These days, the seconds no more tick away than the hours slip through the narrow part of an hourglass, but as the weather turns warmer and the days get longer, there's ever more reason to spend more time outside and that time is marked by different kinds of ticks.
Yes, the tick tock of the clock has been largely replaced by the silence of a digital display, but no matter how much time passes, ticks continue to loom large over time spent enjoying the wild places.
Years ago when I was a kid, the main reason to worry about ticks was an infection called Rocky Mountain spotted fever, which has a cool name, even though I'm fairly certain it's as unpleasant as any fever. Furthermore, diseases with accompanying spots sound particularly horrific. The key question for me was as to whether the spots were permanent or if they went away when the fever subsided. A secondary question: do the spots itch, like chicken pox?
In those days, we kids were regularly pulling ticks off ourselves, our dogs and each other, and I never met anyone who'd been infected with Rocky Mountain spotted fever. Few things to us pre-teen boys had more to offer in the way of being at once fascinating, horrifying, repellent and, yet, strangely attractive as a tick that had managed to grow to the size of a grape on one of the friendly stray dogs that wandered the neighborhood where I first started spending time playing outside.

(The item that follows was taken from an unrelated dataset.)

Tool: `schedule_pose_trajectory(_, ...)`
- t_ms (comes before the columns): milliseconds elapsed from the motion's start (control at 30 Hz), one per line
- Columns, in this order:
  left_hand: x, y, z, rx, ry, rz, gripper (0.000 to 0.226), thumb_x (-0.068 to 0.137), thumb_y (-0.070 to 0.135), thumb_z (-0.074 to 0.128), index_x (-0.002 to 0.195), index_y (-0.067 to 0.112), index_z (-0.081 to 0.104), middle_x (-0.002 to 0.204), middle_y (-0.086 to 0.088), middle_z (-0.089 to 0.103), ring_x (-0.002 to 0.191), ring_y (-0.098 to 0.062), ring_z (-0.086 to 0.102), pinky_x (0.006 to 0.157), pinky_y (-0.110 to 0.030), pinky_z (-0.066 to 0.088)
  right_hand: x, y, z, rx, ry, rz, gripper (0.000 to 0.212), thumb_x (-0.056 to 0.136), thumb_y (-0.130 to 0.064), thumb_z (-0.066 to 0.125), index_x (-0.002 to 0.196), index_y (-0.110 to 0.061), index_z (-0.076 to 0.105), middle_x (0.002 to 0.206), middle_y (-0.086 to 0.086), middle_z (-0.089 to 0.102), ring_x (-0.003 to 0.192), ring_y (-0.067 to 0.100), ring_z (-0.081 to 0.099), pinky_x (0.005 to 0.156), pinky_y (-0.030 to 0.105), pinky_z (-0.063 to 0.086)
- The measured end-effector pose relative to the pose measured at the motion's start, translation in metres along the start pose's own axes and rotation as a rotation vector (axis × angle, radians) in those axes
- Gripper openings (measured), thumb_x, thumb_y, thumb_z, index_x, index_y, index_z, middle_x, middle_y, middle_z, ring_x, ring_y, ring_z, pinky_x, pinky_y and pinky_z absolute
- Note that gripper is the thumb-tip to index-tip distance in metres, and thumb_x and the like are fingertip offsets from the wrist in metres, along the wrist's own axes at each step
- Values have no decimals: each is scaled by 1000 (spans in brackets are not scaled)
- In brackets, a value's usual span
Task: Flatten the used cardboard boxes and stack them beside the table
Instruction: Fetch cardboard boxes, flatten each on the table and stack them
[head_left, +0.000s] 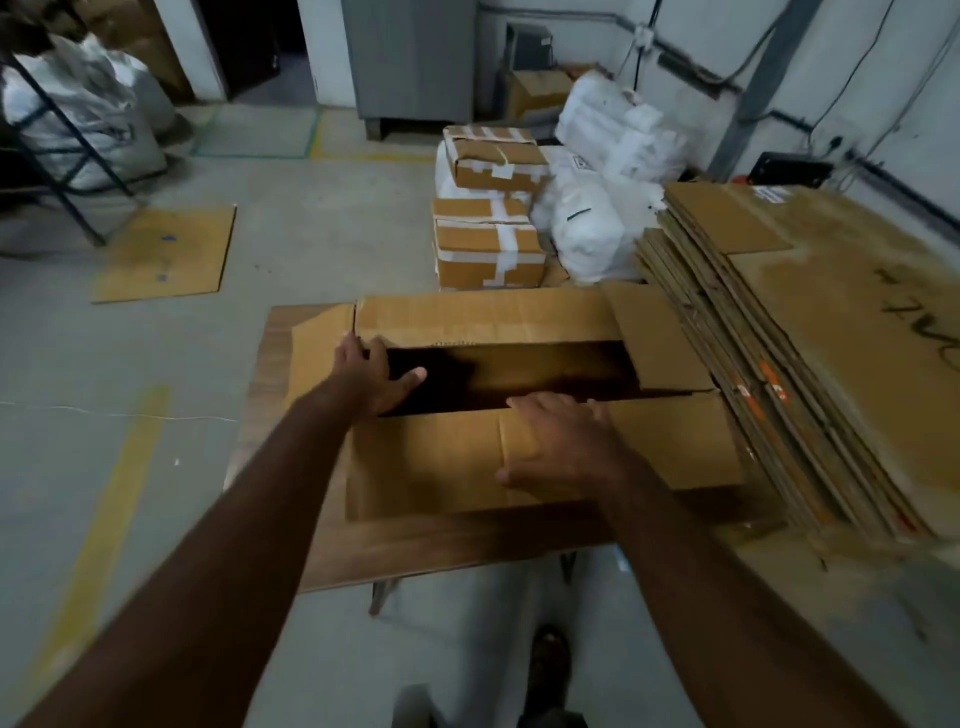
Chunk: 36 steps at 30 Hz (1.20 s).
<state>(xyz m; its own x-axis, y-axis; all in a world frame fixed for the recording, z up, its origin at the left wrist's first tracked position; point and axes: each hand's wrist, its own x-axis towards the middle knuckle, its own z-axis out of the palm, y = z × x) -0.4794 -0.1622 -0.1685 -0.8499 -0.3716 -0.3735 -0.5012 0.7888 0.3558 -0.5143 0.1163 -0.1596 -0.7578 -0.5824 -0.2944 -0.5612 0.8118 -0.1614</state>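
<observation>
While the open cardboard box (519, 395) lies on the wooden desk (415, 545), its near flap is pressed flat by the right hand (561, 447), whose fingers are spread and straight upon the card. The left hand (376, 376) is placed at the left corner of the opening, its fingers reaching over the edge into the dark interior; whether they are curled round the wall cannot be told. The step is judged to be the collapsing of the box. It is best done if the corner is pushed sideways along its creases while the near flap is kept pinned, so that the walls fold without tearing. Just to the right, touching the box, a stack of flattened boxes (810, 332) is seen, onto which the finished piece is presumably to be laid.
</observation>
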Motion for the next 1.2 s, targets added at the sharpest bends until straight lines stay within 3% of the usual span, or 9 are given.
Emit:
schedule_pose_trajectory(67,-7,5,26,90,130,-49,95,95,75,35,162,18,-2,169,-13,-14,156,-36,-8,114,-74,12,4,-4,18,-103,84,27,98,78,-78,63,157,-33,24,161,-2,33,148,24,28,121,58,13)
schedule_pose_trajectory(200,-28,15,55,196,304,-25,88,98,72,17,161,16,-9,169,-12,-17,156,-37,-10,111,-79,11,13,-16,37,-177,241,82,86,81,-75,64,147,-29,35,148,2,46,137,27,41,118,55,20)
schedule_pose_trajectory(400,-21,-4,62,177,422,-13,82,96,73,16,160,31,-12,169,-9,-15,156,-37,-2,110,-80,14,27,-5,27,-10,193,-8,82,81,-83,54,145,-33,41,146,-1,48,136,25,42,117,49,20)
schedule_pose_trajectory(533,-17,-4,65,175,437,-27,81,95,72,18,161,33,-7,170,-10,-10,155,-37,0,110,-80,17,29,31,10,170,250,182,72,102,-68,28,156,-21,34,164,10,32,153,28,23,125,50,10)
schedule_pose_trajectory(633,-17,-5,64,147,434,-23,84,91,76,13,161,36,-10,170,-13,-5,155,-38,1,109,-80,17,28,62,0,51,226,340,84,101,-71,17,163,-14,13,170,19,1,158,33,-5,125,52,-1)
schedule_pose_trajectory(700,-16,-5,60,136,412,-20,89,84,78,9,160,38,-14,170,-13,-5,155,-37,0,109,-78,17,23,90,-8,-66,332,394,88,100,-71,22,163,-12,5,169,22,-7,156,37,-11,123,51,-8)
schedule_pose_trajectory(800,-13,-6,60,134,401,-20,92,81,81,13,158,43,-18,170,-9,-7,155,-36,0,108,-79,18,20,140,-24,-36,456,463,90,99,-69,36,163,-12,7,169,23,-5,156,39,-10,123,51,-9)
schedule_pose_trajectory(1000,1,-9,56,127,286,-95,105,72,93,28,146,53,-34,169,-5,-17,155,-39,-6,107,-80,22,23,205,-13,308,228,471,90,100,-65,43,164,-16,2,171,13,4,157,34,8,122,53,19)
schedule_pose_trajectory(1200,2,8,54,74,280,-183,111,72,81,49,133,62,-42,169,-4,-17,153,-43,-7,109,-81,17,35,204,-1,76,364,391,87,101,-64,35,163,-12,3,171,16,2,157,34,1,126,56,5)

We'd all heard stories about someone's uncle's friend or second cousin's co-worker who'd been infected, but in my circle of associates, there was no firsthand experience of Rocky Mountain spotted fever. I came to believe you needed to visit the Rocky Mountains and be bitten by a tick there if you really wanted to be infected with the spotted fever and find out about the spots.
My friend, Tommy, and I became fairly cavalier about ticks, having regular contests starting each March to see who could collect the most ticks during a day in the woods. Some days we'd get more than a dozen each, with most being removed before they actually had a chance to bite.

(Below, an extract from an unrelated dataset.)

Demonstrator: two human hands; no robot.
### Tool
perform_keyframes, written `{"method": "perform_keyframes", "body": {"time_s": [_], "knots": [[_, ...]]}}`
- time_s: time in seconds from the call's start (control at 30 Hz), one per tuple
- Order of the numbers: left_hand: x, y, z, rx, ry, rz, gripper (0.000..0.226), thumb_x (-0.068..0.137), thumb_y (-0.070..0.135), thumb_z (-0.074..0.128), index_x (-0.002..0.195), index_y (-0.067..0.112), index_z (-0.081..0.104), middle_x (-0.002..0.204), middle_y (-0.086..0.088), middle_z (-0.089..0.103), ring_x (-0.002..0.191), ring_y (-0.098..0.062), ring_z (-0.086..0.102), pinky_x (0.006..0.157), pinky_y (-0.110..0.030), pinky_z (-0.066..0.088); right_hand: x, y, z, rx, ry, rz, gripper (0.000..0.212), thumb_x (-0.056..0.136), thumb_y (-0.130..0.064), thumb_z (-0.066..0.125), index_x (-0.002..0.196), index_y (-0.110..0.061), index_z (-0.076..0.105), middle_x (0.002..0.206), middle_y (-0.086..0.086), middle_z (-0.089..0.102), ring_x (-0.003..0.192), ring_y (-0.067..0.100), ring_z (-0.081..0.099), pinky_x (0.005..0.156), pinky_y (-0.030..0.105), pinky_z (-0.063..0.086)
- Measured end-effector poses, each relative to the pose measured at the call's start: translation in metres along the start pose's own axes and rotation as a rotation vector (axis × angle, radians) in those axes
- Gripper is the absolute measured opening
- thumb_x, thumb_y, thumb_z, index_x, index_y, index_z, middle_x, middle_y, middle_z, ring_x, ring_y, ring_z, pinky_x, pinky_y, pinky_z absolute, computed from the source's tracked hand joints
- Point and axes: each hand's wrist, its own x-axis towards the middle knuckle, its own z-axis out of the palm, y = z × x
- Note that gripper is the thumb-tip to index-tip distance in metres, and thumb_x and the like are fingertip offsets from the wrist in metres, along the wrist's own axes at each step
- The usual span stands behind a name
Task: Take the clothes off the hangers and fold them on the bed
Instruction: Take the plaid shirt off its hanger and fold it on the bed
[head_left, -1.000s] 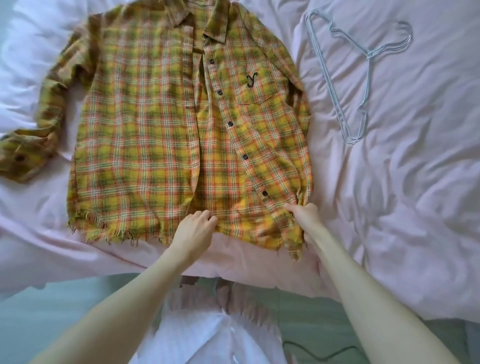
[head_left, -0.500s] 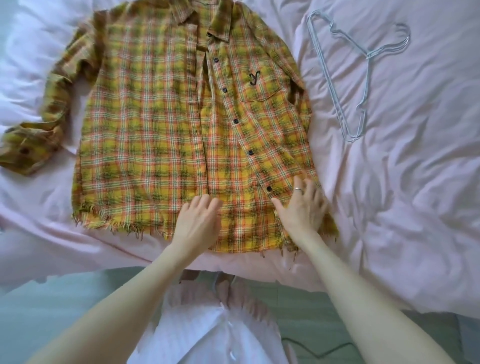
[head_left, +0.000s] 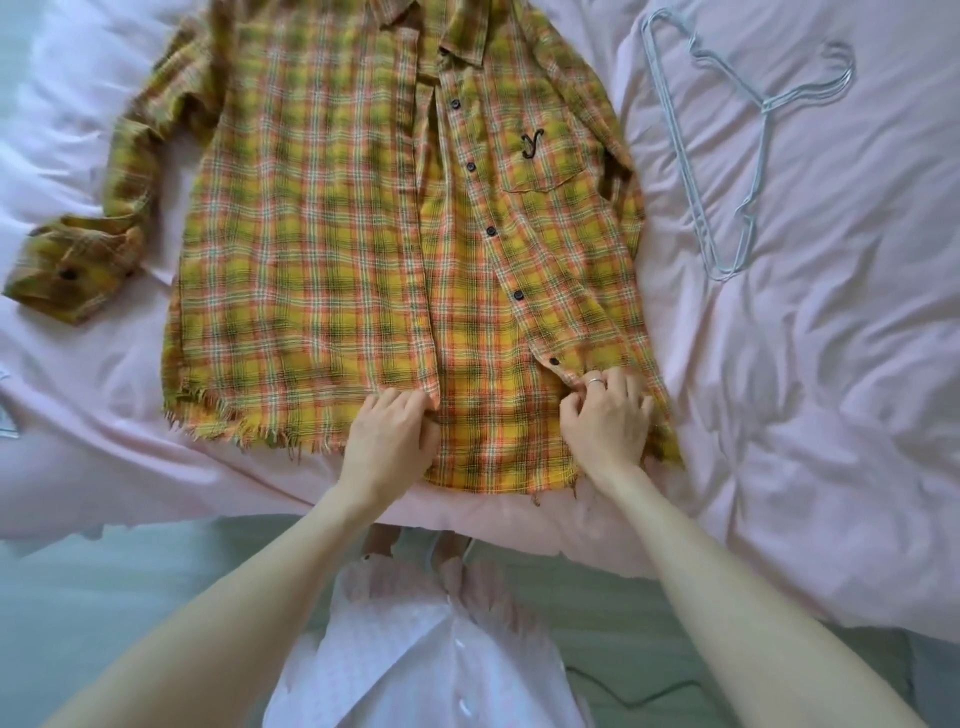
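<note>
Currently lying front-up on the bed (head_left: 831, 415): one yellow plaid shirt (head_left: 322, 249), unbuttoned, with the collar at the far side and the frayed hem near the bed edge. Its chest pocket (head_left: 545, 161) is showing a dark embroidered mark, and dark buttons are running down the placket. One sleeve (head_left: 104, 218) is trailing out to the left, its cuff resting on the pink duvet.

Left hand (head_left: 389, 441): fingers curled, pinching the lower edge of the left front panel near the hem.

Right hand (head_left: 608, 415): fingers bent, gripping the edge of the right front panel just below the lowest button; a ring (head_left: 596, 383) is sitting on one finger.

Both hands are lying close together on the lower part of the shirt, with the inner lining of the shirt showing between them.

Wire hanger (head_left: 727, 145): pale blue-grey, lying flat on the duvet to the right of the shirt, apart from it.
</note>
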Motion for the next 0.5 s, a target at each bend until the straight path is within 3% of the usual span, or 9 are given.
{"method": "perform_keyframes", "body": {"time_s": [0.07, 0.13, 0.2, 0.27, 0.33, 0.4, 0.5], "knots": [[0.004, 0.005, -0.004, -0.063, -0.078, 0.019, 0.016, 0.082, 0.011, 0.046, 0.084, 0.005, 0.061, 0.078, -0.005, 0.066, 0.073, -0.024, 0.059, 0.061, -0.033, 0.049, -0.003, -0.011, -0.010, 0.155, 0.023, -0.053, 0.030, 0.083, -0.024, 0.043, 0.088, -0.003, 0.064, 0.086, 0.011, 0.064, 0.078, 0.029, 0.057, 0.070, 0.035, 0.041], [0.006, 0.005, 0.000, -0.085, -0.305, -0.002, 0.014, 0.086, 0.010, 0.051, 0.094, 0.007, 0.062, 0.092, -0.005, 0.063, 0.089, -0.026, 0.057, 0.070, -0.037, 0.050, -0.007, -0.023, -0.016, 0.241, 0.002, -0.145, 0.026, 0.083, -0.027, 0.041, 0.075, -0.009, 0.056, 0.068, 0.004, 0.058, 0.059, 0.021, 0.050, 0.051, 0.024, 0.033], [0.004, 0.003, 0.006, -0.121, -0.534, -0.063, 0.015, 0.090, 0.015, 0.047, 0.090, 0.011, 0.061, 0.092, -0.002, 0.055, 0.091, -0.024, 0.051, 0.078, -0.037, 0.048, -0.011, -0.035, -0.019, 0.282, -0.024, -0.242, 0.022, 0.086, -0.029, 0.041, 0.068, -0.016, 0.045, 0.058, -0.005, 0.045, 0.052, 0.018, 0.044, 0.045, 0.022, 0.026], [0.005, 0.004, 0.004, -0.334, -0.562, -0.265, 0.025, 0.096, 0.022, 0.043, 0.084, 0.009, 0.061, 0.088, -0.004, 0.059, 0.087, -0.025, 0.053, 0.080, -0.037, 0.048, -0.012, -0.045, -0.019, 0.308, -0.096, -0.307, 0.026, 0.090, -0.029, 0.043, 0.068, -0.016, 0.041, 0.056, -0.010, 0.038, 0.051, 0.016, 0.042, 0.044, 0.025, 0.027], [0.012, 0.006, -0.002, -0.732, -0.484, -0.566, 0.036, 0.101, 0.031, 0.036, 0.100, 0.009, 0.066, 0.099, -0.005, 0.067, 0.095, -0.021, 0.061, 0.088, -0.036, 0.049, -0.010, -0.054, -0.016, 0.327, -0.215, -0.360, 0.027, 0.094, -0.026, 0.046, 0.070, -0.016, 0.044, 0.059, -0.009, 0.042, 0.054, 0.013, 0.043, 0.047, 0.023, 0.030], [0.019, 0.005, -0.004, -1.139, -0.449, -0.776, 0.045, 0.102, 0.041, 0.027, 0.110, 0.014, 0.063, 0.106, -0.001, 0.066, 0.102, -0.016, 0.060, 0.093, -0.035, 0.047, -0.009, -0.060, -0.011, 0.419, -0.406, -0.331, 0.022, 0.095, -0.029, 0.045, 0.081, -0.017, 0.056, 0.074, -0.005, 0.058, 0.069, 0.014, 0.054, 0.059, 0.025, 0.042], [0.029, 0.001, 0.002, -1.364, -0.462, -0.927, 0.047, 0.098, 0.052, 0.026, 0.109, 0.019, 0.058, 0.107, 0.002, 0.064, 0.104, -0.013, 0.057, 0.097, -0.034, 0.041, -0.008, -0.059, -0.003, 0.597, -0.575, -0.136, 0.031, 0.098, -0.033, 0.039, 0.108, -0.020, 0.065, 0.100, -0.004, 0.069, 0.093, 0.015, 0.063, 0.084, 0.034, 0.052]]}}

It all seems innocent enough, but these days I cringe when I think of the old tick contests and my naivete about those revolting little beasts, which I've long presumed were among the first things out of Pandora's box.
Flash forward 20 years and, being someone who spends a lot of time outside, I started hearing about Lyme disease, named for the Connecticut town where it was diagnosed. Not surprisingly, the official web site for the town, http://www.townlyme.org, makes no reference to the disease. I can imagine having a debilitating disease named after your town isn't the finest hour for the local tourism office. "Birthplace and boyhood home of Lyme disease," is about as good a slogan as "Lemon yellow Ty-D-Bol."
Anyway, I foolishly presumed Lyme disease would be like the Rocky Mountain spotted fever of my youth, something you hear about but never experience except by third-hand stories.
Boy was I wrong. Lyme disease is about as unpleasant as anything I've ever experienced, worse than a broken foot. At least with a broken foot, you know what's wrong with you. Lyme disease has a smorgasbord of symptoms, many of which are an awful lot like other diseases. In my case, they were a lot like the symptoms for meningitis, so at one point in my delirium I ended up in a hospital with a spinal tap needle in my back. It's one of the few things I remember about the worst week or so of the infection. That and the Bell's palsy, which my wife thought was a stroke.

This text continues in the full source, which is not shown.